God's voice has been reduced to paper, and even that paper had to be moderated and deciphered by the proper authorities and intellects.
It seemed that direct communication with God was something exclusively for the ancients and uncivilized, while educated Westerners' access to God was mediated and controlled by the intelligentsia.


Nobody wanted God in a box, just in a book. Especially an expensive one bound in leather with gilt edges, or was that guilt edges?








Forgiveness if first for you, the forgiver....to release you from something that will eat you alive, that will destroy your joy and your ability to love fully and openly. Do you think this man cares about the pain and torment you have gone through? If anything, he feeds on that knowledge. Don't you want to cut that off? And in doing so, you'll release him from a burden that he carries whether he knows it or not-acknowledges it or not. When you choose to forgive another, you love him well.





Thursday, August 13, 2009


title: Rain Song

author: Alice J. Wisler

genre: fiction/christian romance

published: 2008

pages: 195

first line: When they suggest changing the location of the family reunion, I am first to speak.



rated: 3 1/2 out of 5




Nicole Michelin is a middle school English teacher in her thirties. She was born in Japan to missionary parents, but her mother died when she was a young child and her father, who suffers from depression, never talks about it. He raised her in North Carolina where Nicole currently lives.
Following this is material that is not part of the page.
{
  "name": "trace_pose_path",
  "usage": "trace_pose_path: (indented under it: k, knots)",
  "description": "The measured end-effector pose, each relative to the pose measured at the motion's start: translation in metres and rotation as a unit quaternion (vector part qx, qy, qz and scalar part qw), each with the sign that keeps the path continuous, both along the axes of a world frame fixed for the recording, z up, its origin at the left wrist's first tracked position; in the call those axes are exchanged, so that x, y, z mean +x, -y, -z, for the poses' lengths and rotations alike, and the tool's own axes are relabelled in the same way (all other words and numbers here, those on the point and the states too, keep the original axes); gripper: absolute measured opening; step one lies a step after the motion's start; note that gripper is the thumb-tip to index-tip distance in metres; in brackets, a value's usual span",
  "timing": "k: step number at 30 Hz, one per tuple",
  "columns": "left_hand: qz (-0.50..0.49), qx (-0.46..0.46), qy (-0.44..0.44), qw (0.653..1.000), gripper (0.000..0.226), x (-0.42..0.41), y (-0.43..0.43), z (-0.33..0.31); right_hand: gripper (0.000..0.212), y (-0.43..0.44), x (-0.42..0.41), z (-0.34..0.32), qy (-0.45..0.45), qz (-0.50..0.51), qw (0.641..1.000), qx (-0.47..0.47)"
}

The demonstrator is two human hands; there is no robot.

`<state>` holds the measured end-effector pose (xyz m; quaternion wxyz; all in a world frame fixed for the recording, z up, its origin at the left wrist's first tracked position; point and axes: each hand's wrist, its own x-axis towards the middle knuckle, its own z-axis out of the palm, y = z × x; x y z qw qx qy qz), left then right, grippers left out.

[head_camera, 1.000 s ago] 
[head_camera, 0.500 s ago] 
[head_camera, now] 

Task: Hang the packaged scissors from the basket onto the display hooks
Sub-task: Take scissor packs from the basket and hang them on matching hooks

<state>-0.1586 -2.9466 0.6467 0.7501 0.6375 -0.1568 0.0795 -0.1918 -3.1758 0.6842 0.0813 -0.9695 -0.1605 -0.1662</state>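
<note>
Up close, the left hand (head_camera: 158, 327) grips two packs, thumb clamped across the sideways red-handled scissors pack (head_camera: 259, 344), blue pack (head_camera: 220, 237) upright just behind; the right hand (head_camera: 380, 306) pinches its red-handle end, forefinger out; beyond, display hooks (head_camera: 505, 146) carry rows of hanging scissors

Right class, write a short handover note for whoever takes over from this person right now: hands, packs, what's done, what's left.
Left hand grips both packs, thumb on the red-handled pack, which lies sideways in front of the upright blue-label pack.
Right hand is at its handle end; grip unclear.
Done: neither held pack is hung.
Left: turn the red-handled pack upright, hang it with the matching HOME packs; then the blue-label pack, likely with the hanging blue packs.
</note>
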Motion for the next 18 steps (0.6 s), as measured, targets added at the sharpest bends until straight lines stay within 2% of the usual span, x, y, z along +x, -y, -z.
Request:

She is very close to her grandma Ducee and her best friend Grable.








Nicole runs a website where she gives out help and info about caring for fish. A man named Harrison Michaels from Japan emails her one day and the two begin corresponding through email on a daily basis. As the story goes on, Nicole finds herself falling for Harrison and asks him for a photo, which he happily sends to her. But shortly after, Nicole doesn't get an email from Harrison for a few days. She wonders what is wrong. Then one day, Harrison emails her a single line:
'Nicole, my mother remembers the night you were born.'

Nicole herself knows little about her mother, yet always wonders and misses her dearly.



Stunned, Nicole realizes Harrison's mother must have known her own mother. She decides she needs to overcome her fear of flying and go to Japan to search out answers.





I thought Rain Song was a touching read. I found myself wanting Nicole to overcome her fears, hop on the plane to Japan, find out about her mother and find Harrison.



Here are a few of my favorite passages:



Putting on my short, brown suede coat, I head outside to sit on the brick step by my front door. Sitting outside calms me. Some folks do yoga or listen to music; I watch the stars. Tonight they are out-shiny, glittering, beckoning and so far way.

As a child, I used to watch the stars and try to determine which one was heaven's doorknob.






I still am not sure I can actually go through with this, but the truth is, i've gone too far now to go back. It's as if I was once happily swimming in one stream but a warm current suddenly caused me to turn and change my direction. I was a fighting fish at first, not wanting to be transported to anything different and unusual. Now I'm enjoying this new current, even though I know that down the stream, I may be faced with some dissapointing waters. I know because this is life, life with its fleeting moments of happiness.









Shame on me, I received this book as an ARC from library thing over a year ago, and I just now got around to reading it.